- _TRY IT_
Transcribe the entries exactly. Omit the pictures.

=== EXERCISE MATERIAL ===

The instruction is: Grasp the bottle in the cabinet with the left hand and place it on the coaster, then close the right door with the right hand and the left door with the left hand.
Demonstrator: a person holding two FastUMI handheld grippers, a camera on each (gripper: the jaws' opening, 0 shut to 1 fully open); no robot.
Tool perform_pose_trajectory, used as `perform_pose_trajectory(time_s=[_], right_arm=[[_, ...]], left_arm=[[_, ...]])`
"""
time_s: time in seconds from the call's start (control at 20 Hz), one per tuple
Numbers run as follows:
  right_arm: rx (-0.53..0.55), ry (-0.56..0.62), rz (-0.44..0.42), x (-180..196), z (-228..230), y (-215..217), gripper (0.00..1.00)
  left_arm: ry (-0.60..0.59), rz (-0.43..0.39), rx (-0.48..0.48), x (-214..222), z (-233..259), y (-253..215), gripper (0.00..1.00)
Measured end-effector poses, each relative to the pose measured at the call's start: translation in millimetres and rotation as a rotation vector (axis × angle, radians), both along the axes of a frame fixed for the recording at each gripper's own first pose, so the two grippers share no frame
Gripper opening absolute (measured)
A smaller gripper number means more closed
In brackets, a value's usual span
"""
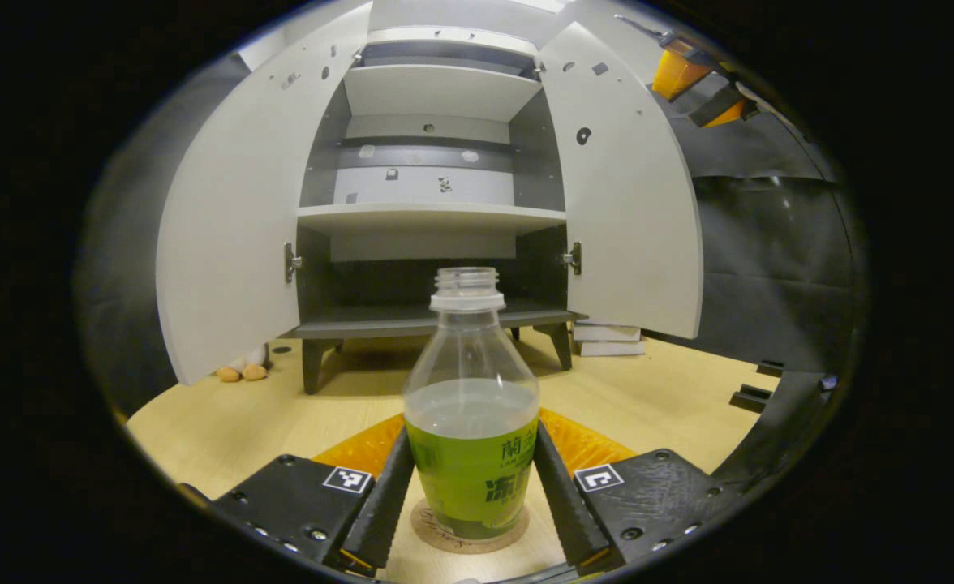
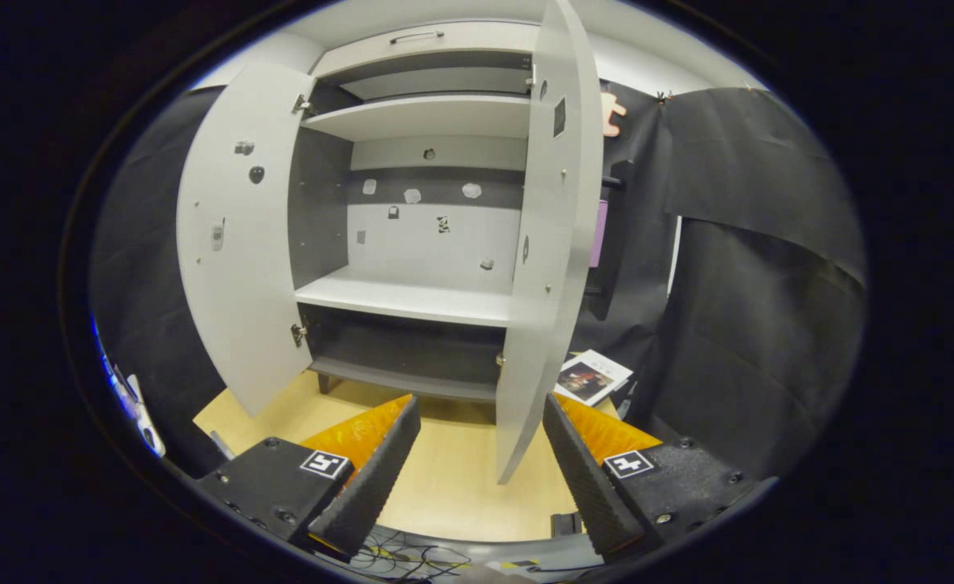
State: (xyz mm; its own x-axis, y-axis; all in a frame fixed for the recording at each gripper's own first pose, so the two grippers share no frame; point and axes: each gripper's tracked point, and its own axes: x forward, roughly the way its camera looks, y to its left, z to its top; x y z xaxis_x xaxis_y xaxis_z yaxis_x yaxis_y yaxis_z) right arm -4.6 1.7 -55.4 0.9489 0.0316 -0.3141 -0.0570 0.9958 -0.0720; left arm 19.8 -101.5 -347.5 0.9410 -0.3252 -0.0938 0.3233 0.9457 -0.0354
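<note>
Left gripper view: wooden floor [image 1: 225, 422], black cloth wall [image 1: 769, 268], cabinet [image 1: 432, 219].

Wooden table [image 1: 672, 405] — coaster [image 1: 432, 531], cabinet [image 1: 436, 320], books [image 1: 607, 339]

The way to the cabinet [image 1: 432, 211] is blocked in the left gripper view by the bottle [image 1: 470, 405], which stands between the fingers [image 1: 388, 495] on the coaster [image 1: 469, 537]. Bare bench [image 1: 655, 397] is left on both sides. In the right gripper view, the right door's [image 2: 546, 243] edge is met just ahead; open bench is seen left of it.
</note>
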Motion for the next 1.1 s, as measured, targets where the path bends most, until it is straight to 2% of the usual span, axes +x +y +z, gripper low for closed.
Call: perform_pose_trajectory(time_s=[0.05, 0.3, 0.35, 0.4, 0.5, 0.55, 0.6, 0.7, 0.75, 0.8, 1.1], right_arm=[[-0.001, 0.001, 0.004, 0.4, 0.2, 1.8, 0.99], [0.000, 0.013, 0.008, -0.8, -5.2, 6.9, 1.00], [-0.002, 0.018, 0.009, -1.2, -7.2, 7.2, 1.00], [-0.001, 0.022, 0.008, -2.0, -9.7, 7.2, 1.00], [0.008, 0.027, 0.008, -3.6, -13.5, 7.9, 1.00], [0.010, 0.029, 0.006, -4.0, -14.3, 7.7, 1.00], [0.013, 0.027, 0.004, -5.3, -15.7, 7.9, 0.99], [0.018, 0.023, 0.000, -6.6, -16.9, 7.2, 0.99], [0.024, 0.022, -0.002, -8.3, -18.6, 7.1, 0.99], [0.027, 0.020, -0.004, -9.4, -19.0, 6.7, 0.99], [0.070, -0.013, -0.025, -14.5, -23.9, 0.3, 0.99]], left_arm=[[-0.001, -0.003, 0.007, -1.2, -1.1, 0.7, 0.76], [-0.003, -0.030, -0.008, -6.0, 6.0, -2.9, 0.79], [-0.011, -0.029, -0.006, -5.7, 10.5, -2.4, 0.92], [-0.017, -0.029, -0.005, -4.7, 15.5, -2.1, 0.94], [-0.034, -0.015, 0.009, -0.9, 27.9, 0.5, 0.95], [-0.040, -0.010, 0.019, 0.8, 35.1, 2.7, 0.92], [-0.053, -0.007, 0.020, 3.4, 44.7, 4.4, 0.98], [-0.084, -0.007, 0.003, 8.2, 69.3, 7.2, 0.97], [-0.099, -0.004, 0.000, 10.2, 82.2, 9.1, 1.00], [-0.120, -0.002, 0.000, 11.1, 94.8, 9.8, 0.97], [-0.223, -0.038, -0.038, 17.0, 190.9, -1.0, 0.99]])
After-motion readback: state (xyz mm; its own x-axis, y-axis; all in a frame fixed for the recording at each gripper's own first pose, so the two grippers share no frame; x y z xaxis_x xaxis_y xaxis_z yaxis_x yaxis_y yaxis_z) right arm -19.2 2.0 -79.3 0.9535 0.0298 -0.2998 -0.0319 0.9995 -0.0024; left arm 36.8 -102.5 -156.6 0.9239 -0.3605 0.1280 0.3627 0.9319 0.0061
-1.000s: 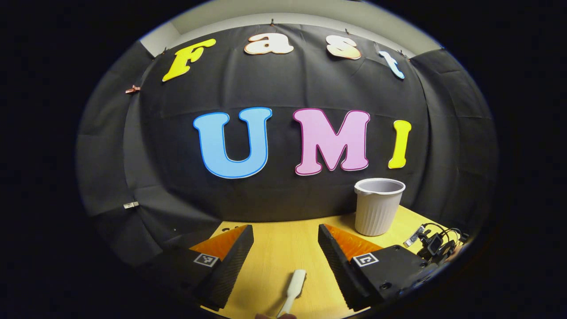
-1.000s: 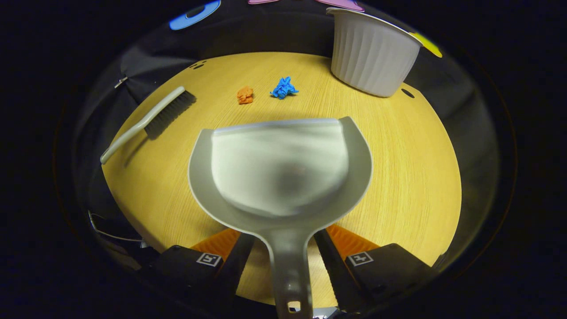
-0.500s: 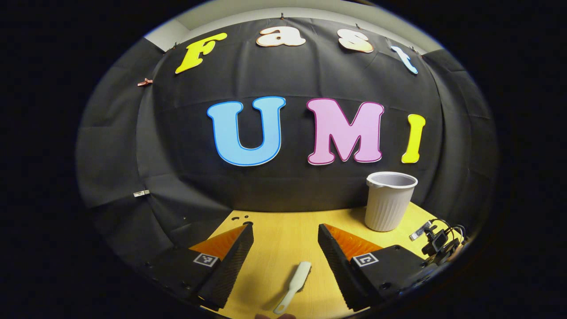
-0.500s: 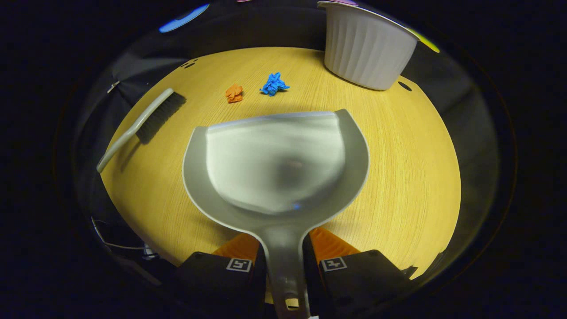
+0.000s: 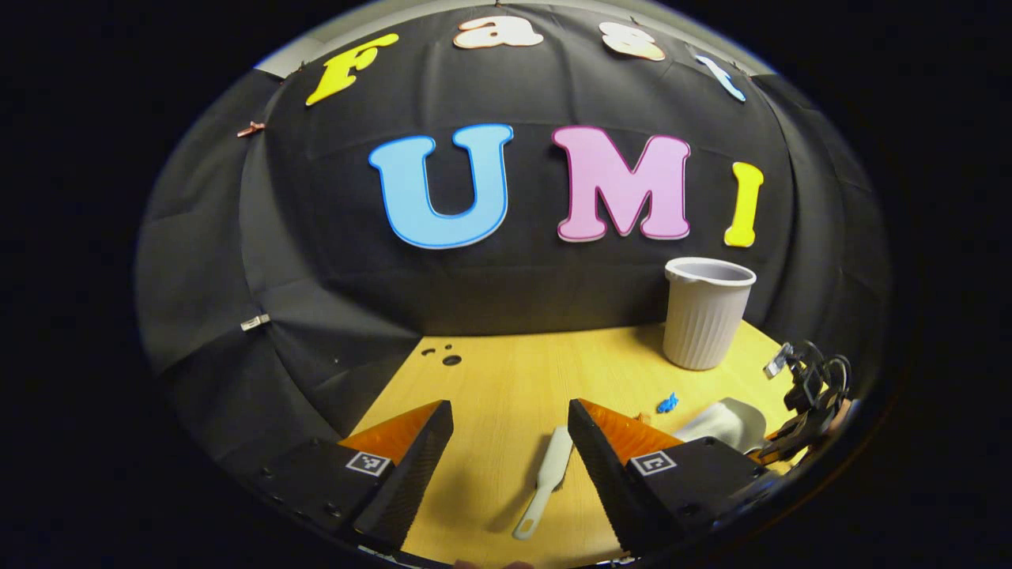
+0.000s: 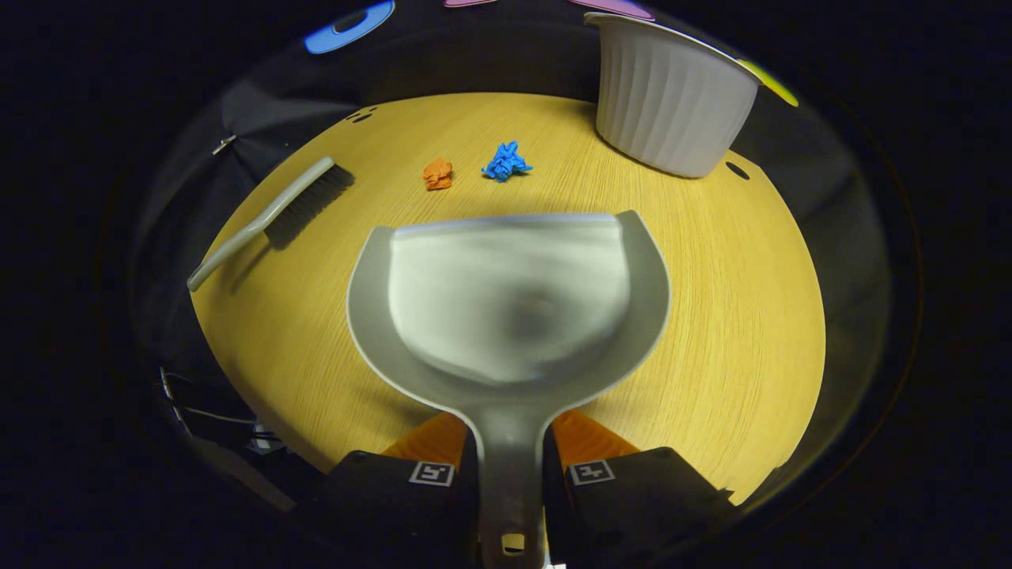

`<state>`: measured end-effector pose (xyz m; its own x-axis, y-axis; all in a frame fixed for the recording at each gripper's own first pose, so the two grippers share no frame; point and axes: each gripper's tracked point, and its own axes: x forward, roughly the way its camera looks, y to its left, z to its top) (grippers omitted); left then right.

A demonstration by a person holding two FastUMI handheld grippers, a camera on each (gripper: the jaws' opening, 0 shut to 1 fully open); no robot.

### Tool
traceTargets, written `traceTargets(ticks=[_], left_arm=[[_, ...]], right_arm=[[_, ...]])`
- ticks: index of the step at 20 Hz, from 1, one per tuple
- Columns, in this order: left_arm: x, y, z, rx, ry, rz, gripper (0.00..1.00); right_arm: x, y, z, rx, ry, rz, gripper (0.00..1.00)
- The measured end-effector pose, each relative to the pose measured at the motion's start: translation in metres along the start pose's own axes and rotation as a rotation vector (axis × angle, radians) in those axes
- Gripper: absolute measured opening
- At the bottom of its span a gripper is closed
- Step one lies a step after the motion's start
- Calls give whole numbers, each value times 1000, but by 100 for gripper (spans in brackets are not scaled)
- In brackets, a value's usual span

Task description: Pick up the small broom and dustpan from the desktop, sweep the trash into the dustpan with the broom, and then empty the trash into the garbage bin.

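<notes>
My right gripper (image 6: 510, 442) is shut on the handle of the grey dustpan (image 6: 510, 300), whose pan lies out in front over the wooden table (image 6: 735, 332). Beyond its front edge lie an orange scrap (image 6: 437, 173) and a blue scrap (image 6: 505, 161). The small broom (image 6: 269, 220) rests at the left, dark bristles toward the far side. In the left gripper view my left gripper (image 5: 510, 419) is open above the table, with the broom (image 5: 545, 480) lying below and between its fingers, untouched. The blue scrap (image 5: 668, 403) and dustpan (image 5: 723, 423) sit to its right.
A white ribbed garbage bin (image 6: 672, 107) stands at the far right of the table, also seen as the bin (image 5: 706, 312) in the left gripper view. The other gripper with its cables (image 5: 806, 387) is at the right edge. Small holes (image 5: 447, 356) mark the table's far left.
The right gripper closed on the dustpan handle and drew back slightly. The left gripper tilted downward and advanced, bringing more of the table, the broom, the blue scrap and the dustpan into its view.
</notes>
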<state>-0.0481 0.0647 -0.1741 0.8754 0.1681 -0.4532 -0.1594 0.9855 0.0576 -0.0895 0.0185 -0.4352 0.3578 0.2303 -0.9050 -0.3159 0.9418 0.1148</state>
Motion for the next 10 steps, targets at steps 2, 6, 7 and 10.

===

- _TASK ANSWER_
The instruction is: Grasp the bottle in the cabinet with the left hand and place it on the coaster, then close the right door with the right hand and the left door with the left hand.
Demonstrator: a person holding two FastUMI handheld grippers, a camera on each (gripper: the jaws' opening, 0 shut to 1 fully open); no robot.
Tool perform_pose_trajectory, used as `perform_pose_trajectory(time_s=[_], right_arm=[[_, ...]], left_arm=[[_, ...]])`
"""
time_s: time in seconds from the call's start (control at 20 Hz), one per tuple
Numbers run as follows:
  right_arm: rx (-0.53..0.55), ry (-0.56..0.62), rz (-0.44..0.42), x (-180..196), z (-228..230), y (-215..217), gripper (0.00..1.00)
  left_arm: ry (-0.60..0.59), rz (-0.43..0.39), rx (-0.48..0.48), x (-214..222), z (-233..259), y (-253..215), gripper (0.00..1.00)
Measured end-effector poses, each relative to the pose measured at the call's start: translation in millimetres and rotation as a rotation vector (axis × angle, radians), both along the axes of a frame fixed for the recording at each gripper's own first pose, so the two grippers share no frame
Gripper opening absolute (measured)
A smaller gripper number means more closed
In brackets, a value's usual span
"""
State: (xyz mm; its own x-axis, y-axis; all in a frame fixed for the recording at each gripper's own first pose, so the two grippers share no frame; point and axes: each gripper's tracked point, and its own axes: x forward, roughly the way its camera looks, y to its left, z to its top; x y z xaxis_x xaxis_y xaxis_z yaxis_x yaxis_y yaxis_z) right arm -4.6 1.7 -55.4 0.9489 0.0316 -0.3141 -0.0570 0.9958 -0.0720; left arm 19.8 -101.5 -347.5 0.9410 -0.3252 -0.0938 0.3233 0.9457 -0.0354
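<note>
Left gripper view: wooden floor [image 1: 225, 422], black cloth wall [image 1: 769, 268], cabinet [image 1: 432, 219].

Wooden table [image 1: 672, 405] — coaster [image 1: 432, 531], cabinet [image 1: 436, 320], books [image 1: 607, 339]

The way to the cabinet [image 1: 432, 211] is blocked in the left gripper view by the bottle [image 1: 470, 405], which stands between the fingers [image 1: 388, 495] on the coaster [image 1: 469, 537]. Bare bench [image 1: 655, 397] is left on both sides. In the right gripper view, the right door's [image 2: 546, 243] edge is met just ahead; open bench is seen left of it.
</note>
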Motion for the next 1.1 s, as measured, targets where the path bends most, until it is straight to 2% of the usual span, axes +x +y +z, gripper low for closed.
Call: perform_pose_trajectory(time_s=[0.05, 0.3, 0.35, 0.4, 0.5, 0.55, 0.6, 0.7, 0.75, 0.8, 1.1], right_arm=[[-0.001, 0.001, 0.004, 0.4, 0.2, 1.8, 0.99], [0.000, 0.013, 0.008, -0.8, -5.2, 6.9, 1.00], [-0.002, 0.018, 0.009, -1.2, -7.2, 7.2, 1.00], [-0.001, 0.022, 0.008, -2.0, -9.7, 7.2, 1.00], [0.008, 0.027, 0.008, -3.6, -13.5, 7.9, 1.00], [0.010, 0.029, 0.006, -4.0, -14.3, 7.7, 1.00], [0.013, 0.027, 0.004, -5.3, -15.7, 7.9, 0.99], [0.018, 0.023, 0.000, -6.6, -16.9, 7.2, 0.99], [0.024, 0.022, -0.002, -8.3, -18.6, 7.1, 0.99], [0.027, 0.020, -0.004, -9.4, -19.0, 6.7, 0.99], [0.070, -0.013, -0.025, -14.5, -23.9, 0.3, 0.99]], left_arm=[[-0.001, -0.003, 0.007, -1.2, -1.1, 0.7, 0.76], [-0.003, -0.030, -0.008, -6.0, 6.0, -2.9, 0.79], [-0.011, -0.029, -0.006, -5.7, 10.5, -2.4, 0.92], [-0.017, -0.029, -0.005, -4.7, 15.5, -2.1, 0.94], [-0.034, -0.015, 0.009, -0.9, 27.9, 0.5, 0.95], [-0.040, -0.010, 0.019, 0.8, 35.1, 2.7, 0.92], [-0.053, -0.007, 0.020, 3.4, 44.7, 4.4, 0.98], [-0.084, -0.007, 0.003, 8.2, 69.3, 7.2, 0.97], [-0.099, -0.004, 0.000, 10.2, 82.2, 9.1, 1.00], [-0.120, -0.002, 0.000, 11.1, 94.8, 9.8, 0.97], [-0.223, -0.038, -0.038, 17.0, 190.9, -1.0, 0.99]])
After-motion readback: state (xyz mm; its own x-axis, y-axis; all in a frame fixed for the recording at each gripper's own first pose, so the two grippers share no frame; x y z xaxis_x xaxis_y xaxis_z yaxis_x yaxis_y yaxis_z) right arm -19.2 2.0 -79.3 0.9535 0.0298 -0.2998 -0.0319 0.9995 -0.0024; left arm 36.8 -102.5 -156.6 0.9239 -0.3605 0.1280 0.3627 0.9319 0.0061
-1.000s: 
-1.000s: 
-0.500s: 
-0.500s: 
+0.000s: 
+0.000s: 

`<state>`: measured end-effector pose (xyz m; its own x-axis, y-axis; all in a frame fixed for the recording at each gripper's own first pose, so the two grippers share no frame; point and axes: each gripper's tracked point, and its own axes: x forward, roughly the way its camera looks, y to its left, z to its top) (grippers omitted); left then right.

A demonstration by a person holding two FastUMI handheld grippers, a camera on each (gripper: the jaws' opening, 0 shut to 1 fully open); no robot.

### Tool
traceTargets, written `traceTargets(ticks=[_], left_arm=[[_, ...]], right_arm=[[_, ...]])`
- ticks: index of the step at 20 Hz, from 1, one per tuple
- Columns, in this order: left_arm: x, y, z, rx, ry, rz, gripper (0.00..1.00); right_arm: x, y, z, rx, ry, rz, gripper (0.00..1.00)
- The measured end-effector pose, each relative to the pose measured at the motion's start: translation in metres along the start pose's own axes and rotation as a rotation vector (axis × angle, radians) in those axes
- Gripper: absolute measured opening
- At the bottom of its span a gripper is closed
- Step one lies a step after the motion's start
- Calls give whole numbers, each value times 1000, but by 100 for gripper (spans in brackets are not scaled)
- In brackets, a value's usual span

Task description: Pick up the small broom and dustpan from the desktop, sweep the trash into the dustpan with the broom, and then empty the trash into the garbage bin.

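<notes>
My right gripper (image 6: 510, 442) is shut on the handle of the grey dustpan (image 6: 510, 300), whose pan lies out in front over the wooden table (image 6: 735, 332). Beyond its front edge lie an orange scrap (image 6: 437, 173) and a blue scrap (image 6: 505, 161). The small broom (image 6: 269, 220) rests at the left, dark bristles toward the far side. In the left gripper view my left gripper (image 5: 510, 419) is open above the table, with the broom (image 5: 545, 480) lying below and between its fingers, untouched. The blue scrap (image 5: 668, 403) and dustpan (image 5: 723, 423) sit to its right.
A white ribbed garbage bin (image 6: 672, 107) stands at the far right of the table, also seen as the bin (image 5: 706, 312) in the left gripper view. The other gripper with its cables (image 5: 806, 387) is at the right edge. Small holes (image 5: 447, 356) mark the table's far left.
The right gripper closed on the dustpan handle and drew back slightly. The left gripper tilted downward and advanced, bringing more of the table, the broom, the blue scrap and the dustpan into its view.
</notes>
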<state>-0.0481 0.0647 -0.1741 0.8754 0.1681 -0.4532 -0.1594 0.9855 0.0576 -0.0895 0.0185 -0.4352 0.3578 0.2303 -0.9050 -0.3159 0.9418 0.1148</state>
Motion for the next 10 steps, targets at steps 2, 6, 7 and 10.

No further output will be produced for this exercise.